In the continuing melodrama naysayers like to call “The Train to Nowhere,” the California High-Speed Rail Authority is prepping for its first construction contract award followed by an early 2013 ground breaking.
With the governor’s signing of Senate Bill 1029 last week, the initial investment of $6 billion (via state bonds and matching federal funds) will get the project kick-started. But from there on out, funding will continue to be a sticky issue.
(FYI, Engineering News-Record will feature a Q&A with the authority’s new CEO, Jeff Morales, in its July 30 issue.)
In all, the San Francisco-to-Los Angeles project will contain four construction packages, with each one awarded to one of five prequalified teams. These teams are California Backbone Builders (a consortium of Spanish construction firms Ferrovial Agroman and Acciona), California High-Speed Rail Partners (a consortium consisting of Fluor Corp., Skanska and PCL Constructors), California High-Speed Ventures (Kiewit Corp., Granite Construction and Comsa EMTE of Barcelona), Dragados/Flatiron/Shimmick JV and Tutor Perini/Zachry/Parsons JV.
The first part of Package 1 (Merced to Fresno) will consist of track construction from Madera’s Avenue 17 to Fresno’s American Avenue, a distance of between 23 and 29 mi, depending on final alignment. It will include at-grade track construction and some aerial structures plus trench sections and one short tunnel, according to the CHSRA business plan. It will also include 17 or 25 grade separations and one to three bridges, also depending on the final alignment. This phase’s cost will be between $1.2 billion and $1.8 billion. The contract will be awarded in December and completion is set for Sept. 30, 2017 (at 5 p.m. SHARP! Just kidding…).
In order to get SB 1029 passed, the governor had to supply some regions and communities with transportation funds to upgrade their facilities to mesh with the new high-speed rail system. In Southern California, for instance, the bill provides LA Metro with $115 million for a 2-mi light-rail connection among Metro Gold, Metro Blue and Metro Exposition systems for a one-seat ride within Los Angeles County to Union Station (the SoCal HSR terminus).
In Northern California, the bill provides Caltrain with $706 million to install an electric rail system on its 77-mi system, Caltrans’s Amtrak Capitol Corridor with $47 million for track improvements, and $145 million for track and station upgrades at BART’s Millbrae Station. It also gives $61 million to the controversial Central Subway project in San Francisco, which will tunnel 1.7 mi from Caltrain’s terminal at Fourth and Townsend streets to Chinatown.
Down the road, funding challenges to stay within high-speed rail’s final-final $68 billion budget will include unplanned for parcel acquisitions, unplanned tunneling due to lawsuits and, well, lawsuits in general (from Central Valley farmers, businesses and homeowners to prevent the authority gobbling up their land).

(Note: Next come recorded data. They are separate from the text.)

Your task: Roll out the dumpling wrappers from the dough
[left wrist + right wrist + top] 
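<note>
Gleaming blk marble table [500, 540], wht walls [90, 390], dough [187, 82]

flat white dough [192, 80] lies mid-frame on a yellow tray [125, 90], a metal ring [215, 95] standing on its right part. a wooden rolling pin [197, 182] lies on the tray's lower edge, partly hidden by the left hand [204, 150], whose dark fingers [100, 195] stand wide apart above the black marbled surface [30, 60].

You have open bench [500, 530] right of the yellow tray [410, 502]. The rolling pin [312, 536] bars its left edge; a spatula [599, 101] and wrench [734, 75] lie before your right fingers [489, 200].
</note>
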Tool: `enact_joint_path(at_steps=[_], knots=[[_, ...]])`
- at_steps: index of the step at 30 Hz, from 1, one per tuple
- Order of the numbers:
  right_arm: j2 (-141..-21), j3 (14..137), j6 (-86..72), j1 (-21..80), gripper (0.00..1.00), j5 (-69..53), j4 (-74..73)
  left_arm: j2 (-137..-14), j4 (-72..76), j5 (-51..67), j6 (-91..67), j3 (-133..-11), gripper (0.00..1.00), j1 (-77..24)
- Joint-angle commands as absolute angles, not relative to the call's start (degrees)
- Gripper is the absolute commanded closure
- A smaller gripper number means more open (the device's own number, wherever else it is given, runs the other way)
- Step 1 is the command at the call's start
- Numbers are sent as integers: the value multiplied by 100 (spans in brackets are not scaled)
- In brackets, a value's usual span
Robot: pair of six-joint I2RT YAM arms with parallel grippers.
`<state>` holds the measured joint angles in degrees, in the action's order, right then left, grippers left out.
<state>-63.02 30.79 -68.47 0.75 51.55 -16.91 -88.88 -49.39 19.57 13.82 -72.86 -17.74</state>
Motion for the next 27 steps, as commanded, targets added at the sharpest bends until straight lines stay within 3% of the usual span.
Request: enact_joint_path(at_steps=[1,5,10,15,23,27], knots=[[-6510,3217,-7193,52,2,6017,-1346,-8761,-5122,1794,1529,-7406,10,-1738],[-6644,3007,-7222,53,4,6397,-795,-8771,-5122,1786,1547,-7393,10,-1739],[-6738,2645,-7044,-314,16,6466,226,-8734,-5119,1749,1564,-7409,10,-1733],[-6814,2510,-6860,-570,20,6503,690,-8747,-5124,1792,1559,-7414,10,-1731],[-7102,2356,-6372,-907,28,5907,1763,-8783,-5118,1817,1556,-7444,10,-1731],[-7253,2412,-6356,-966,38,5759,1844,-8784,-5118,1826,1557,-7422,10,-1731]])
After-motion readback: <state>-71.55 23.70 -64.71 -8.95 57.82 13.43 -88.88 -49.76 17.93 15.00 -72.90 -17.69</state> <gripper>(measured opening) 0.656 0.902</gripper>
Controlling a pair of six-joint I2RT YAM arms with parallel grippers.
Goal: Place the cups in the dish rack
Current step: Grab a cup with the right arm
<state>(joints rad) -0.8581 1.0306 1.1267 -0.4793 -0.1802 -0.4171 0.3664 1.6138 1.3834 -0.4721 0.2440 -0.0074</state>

One major HSR project not covered by the state or feds, though, is the tunnel from San Francisco’s Caltrain station at Fourth and Townsend streets to the new Transbay Terminal (yes, another tunnel!); this one, according to a San Francisco Chronicle story, will be paid for by the city. It is estimated to cost at least $1 billion. But, the city has a bit of a window before worrying about that tunnel to the NorCal terminus, since SF-LA service won’t be up and running before 2028.